Your copy of the listing should be exact and should contain no pictures.

*** DATA PROVIDED Section Begins ***

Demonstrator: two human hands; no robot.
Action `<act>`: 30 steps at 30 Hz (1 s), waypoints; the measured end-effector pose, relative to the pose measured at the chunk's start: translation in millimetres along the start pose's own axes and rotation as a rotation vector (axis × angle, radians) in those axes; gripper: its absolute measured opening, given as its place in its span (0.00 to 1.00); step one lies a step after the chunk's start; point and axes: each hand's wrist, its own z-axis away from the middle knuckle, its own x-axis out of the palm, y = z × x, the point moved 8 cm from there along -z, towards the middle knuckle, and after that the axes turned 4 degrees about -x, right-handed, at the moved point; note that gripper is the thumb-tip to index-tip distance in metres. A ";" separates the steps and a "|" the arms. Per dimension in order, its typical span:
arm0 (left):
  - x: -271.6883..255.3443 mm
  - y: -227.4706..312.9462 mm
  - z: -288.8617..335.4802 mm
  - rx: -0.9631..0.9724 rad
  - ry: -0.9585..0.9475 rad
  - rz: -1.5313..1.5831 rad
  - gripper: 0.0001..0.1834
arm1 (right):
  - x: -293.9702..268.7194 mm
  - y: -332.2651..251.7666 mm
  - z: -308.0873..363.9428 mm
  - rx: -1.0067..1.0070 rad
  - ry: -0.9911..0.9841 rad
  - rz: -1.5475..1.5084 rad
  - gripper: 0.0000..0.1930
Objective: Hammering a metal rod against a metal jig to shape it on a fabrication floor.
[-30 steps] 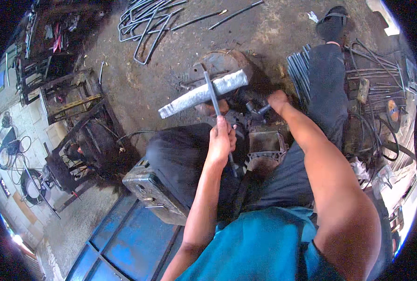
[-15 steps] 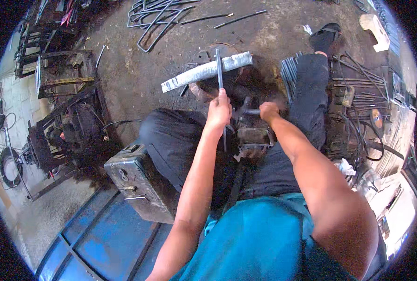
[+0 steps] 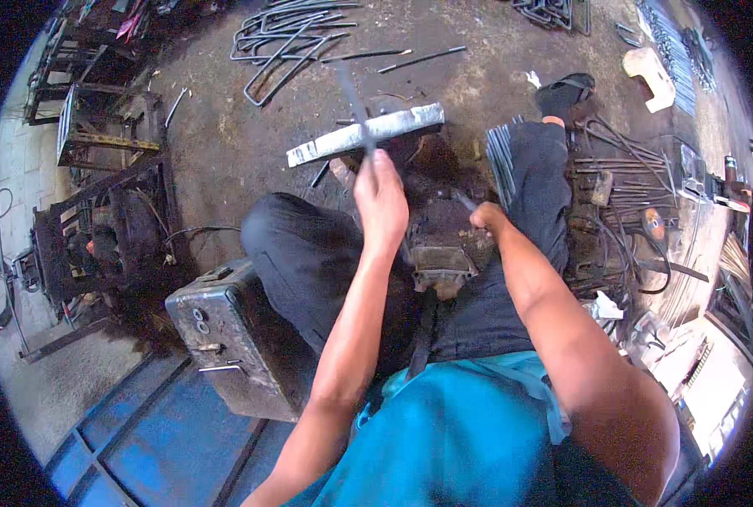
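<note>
My left hand [image 3: 380, 198] is closed round a long grey metal rod [image 3: 355, 101], its thumb lying along it. The rod's upper part is blurred and leans left over a pale, whitish bar [image 3: 398, 125]. My right hand [image 3: 488, 218] is closed on a short grey metal handle [image 3: 463, 199]; what that handle belongs to cannot be made out. Between my legs stands a worn, dark metal block-like fixture [image 3: 446, 260], just below and between the two hands.
A scuffed metal case [image 3: 233, 338] stands by my left leg. Bundled rods [image 3: 502, 160] lie beside my right leg, with more rods and cables [image 3: 626, 190] further right. Bent rod frames [image 3: 288, 38] lie ahead on the floor, and a dark metal frame [image 3: 110, 232] stands left.
The rod in my left hand has tilted with its top to the left. My right hand has dropped slightly, and the handle in it has turned. The view has shifted a little.
</note>
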 end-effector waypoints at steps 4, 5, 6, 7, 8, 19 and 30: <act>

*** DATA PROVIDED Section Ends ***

→ ANSWER TO THE PROBLEM
Demonstrator: two human hands; no robot.
Action `<act>`: 30 steps at 30 Hz (1 s), waypoints; the measured end-effector pose, relative to the pose measured at the chunk's start: translation in millimetres along the start pose's own axes and rotation as a rotation vector (axis × angle, radians) in those axes; gripper: its absolute measured opening, given as its place in its span (0.00 to 1.00); step one lies a step after the chunk's start; point and axes: each hand's wrist, its own z-axis away from the middle knuckle, its own x-axis out of the palm, y = z × x, the point moved 8 cm from there along -z, towards the middle knuckle, and after that the axes turned 4 degrees about -x, right-handed, at the moved point; note that gripper is the thumb-tip to index-tip distance in metres. A ";" separates the steps and a "|" the arms. Per dimension in order, its typical span:
arm0 (left):
  - x: -271.6883..255.3443 mm
  - y: -227.4706..312.9462 mm
  - z: -288.8617..335.4802 mm
  - rx: -0.9631..0.9724 rad
  - ry: -0.9585..0.9475 rad
  - rz: -1.5313..1.5831 rad
  - gripper: 0.0001..0.1834
arm1 (right):
  - x: -293.9702..268.7194 mm
  - y: -332.2651..251.7666 mm
  - z: -308.0873..363.9428 mm
  - rx: -1.0067..1.0070 rad
  - ry: -0.9911..0.9841 rad
  - rz: -1.5475..1.5084 rad
  - gripper: 0.0000..0.1930
Objective: Hammering a metal rod against a metal jig to shape it on a fabrication floor.
[-30 steps] 
[-15 steps] 
[+0 steps] 
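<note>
My left hand [image 3: 380, 198] is closed round a long grey metal rod [image 3: 355, 101], its thumb lying along it. The rod's upper part is blurred and leans left over a pale, whitish bar [image 3: 398, 125]. My right hand [image 3: 488, 218] is closed on a short grey metal handle [image 3: 463, 199]; what that handle belongs to cannot be made out. Between my legs stands a worn, dark metal block-like fixture [image 3: 446, 260], just below and between the two hands.
A scuffed metal case [image 3: 233, 338] stands by my left leg. Bundled rods [image 3: 502, 160] lie beside my right leg, with more rods and cables [image 3: 626, 190] further right. Bent rod frames [image 3: 288, 38] lie ahead on the floor, and a dark metal frame [image 3: 110, 232] stands left.
The rod in my left hand has tilted with its top to the left. My right hand has dropped slightly, and the handle in it has turned. The view has shifted a little.
</note>
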 end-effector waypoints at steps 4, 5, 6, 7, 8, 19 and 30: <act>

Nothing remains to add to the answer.